▸ **Exercise prompt**
In the entries that follow, how many lines include the string "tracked"? The answer is the number only.

▸ **Records for the task**

*****

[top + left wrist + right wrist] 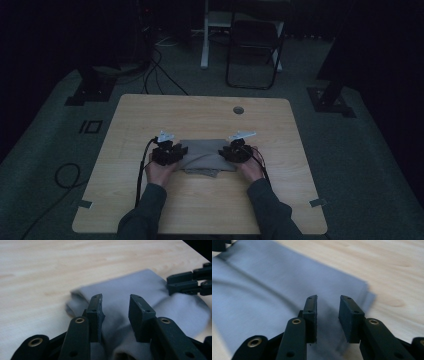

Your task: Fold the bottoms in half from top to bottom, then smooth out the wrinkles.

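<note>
A folded grey cloth lies flat on the wooden table, near its middle. My left gripper sits at the cloth's left end, and in the left gripper view its jaws stand apart over the cloth with only fabric seen beneath the gap. My right gripper sits at the cloth's right end. The right gripper view has its jaws apart just above a folded corner of the cloth, pads not pressing on it. The right gripper's jaws also reach in over the far side of the cloth.
A round cable hole is in the table's far side. A black folding chair and a white table leg stand on the floor beyond. Cables trail across the dim carpet at the left.
</note>
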`<state>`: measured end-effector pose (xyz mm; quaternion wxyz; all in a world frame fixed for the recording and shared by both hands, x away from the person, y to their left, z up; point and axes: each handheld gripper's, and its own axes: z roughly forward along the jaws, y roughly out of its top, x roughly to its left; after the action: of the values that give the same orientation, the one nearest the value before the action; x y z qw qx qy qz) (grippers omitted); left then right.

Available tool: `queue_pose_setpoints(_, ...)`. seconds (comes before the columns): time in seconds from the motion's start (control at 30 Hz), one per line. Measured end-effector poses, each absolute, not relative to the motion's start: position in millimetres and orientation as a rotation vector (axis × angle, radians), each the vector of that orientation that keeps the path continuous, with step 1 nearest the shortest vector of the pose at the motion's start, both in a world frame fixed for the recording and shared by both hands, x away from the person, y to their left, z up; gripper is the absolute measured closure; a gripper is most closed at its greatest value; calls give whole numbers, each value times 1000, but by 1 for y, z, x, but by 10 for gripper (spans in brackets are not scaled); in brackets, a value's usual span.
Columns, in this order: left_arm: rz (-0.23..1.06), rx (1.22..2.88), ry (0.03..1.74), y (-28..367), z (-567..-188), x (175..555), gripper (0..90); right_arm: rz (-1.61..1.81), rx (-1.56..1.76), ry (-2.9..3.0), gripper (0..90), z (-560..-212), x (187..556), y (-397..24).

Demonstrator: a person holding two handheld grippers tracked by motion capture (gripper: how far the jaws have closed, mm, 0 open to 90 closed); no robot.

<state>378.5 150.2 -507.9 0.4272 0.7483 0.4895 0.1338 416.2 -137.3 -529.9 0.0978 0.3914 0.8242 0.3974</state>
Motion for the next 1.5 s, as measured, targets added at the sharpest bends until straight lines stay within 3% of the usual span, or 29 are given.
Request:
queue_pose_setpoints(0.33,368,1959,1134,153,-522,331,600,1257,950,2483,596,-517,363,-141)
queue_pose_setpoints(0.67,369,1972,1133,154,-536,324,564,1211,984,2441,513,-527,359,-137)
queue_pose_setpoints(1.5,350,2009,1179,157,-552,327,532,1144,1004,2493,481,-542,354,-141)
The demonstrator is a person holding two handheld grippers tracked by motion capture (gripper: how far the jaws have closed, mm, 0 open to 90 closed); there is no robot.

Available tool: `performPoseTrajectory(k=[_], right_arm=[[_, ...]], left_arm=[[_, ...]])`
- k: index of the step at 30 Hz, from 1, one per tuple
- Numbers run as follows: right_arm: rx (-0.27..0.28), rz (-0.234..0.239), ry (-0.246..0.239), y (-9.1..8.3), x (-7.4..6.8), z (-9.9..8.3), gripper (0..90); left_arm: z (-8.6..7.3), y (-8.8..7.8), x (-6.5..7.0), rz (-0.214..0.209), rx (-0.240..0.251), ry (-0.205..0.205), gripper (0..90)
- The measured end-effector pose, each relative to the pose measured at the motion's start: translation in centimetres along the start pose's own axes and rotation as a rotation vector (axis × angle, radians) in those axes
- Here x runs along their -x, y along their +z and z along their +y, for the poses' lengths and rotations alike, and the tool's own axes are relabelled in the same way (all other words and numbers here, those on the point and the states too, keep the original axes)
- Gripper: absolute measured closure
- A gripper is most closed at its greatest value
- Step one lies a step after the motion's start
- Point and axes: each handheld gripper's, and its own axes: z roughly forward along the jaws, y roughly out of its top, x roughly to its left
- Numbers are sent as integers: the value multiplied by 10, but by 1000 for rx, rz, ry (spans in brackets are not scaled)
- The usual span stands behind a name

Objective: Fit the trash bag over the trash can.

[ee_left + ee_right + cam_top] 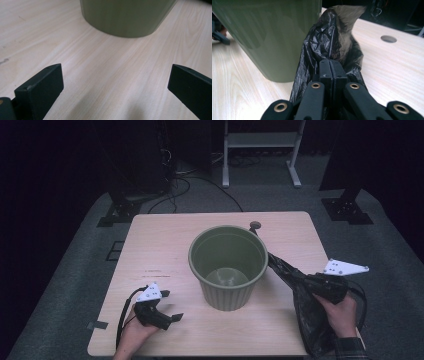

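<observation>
Black bag (332, 47) lay pinched in the right gripper's (306, 281) closed jaws, just right of the green bin (227, 265); the left gripper (167, 307), jaws wide, should grab its free edge.

Olive-green bin (228, 265), black plastic bag (300, 295), pale wood-grain table (155, 250), black hand-held grippers w/ white plates.

**Lit table, dark room**

Overhead light brightens the wooden table (165, 245) while the surroundings fall into near-black. Soft shadows pool under the green bin (228, 266). The bin wall shows faint sheen and close-up blur in the right gripper view.
</observation>
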Motion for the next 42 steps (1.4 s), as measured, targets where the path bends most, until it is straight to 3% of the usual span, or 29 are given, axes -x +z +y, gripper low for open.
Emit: performPoseTrajectory(k=[3, 6, 12, 20, 34, 37, 42], right_arm=[[49, 20, -2, -7, 0, 11, 891], [86, 27, -12, -14, -1, 21, 891], [176, 36, -29, -27, -1, 46, 892], [218, 43, -84, -35, -7, 81, 894], [325, 83, -152, -53, -16, 141, 896], [360, 105, -179, -59, -24, 160, 896], [398, 144, -213, -66, -37, 177, 896]], left_arm=[[-3, 10, -1, -4, -56, 10, 0], [-3, 11, 1, 3, -63, 24, 0], [-3, 13, -1, 12, -108, 11, 0], [-3, 16, 7, 69, -142, 74, 0], [-3, 17, 8, 75, -147, 86, 0], [-3, 17, 8, 75, -147, 86, 0], [-3, 17, 8, 75, -145, 86, 0]])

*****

▸ **Exercise result**
2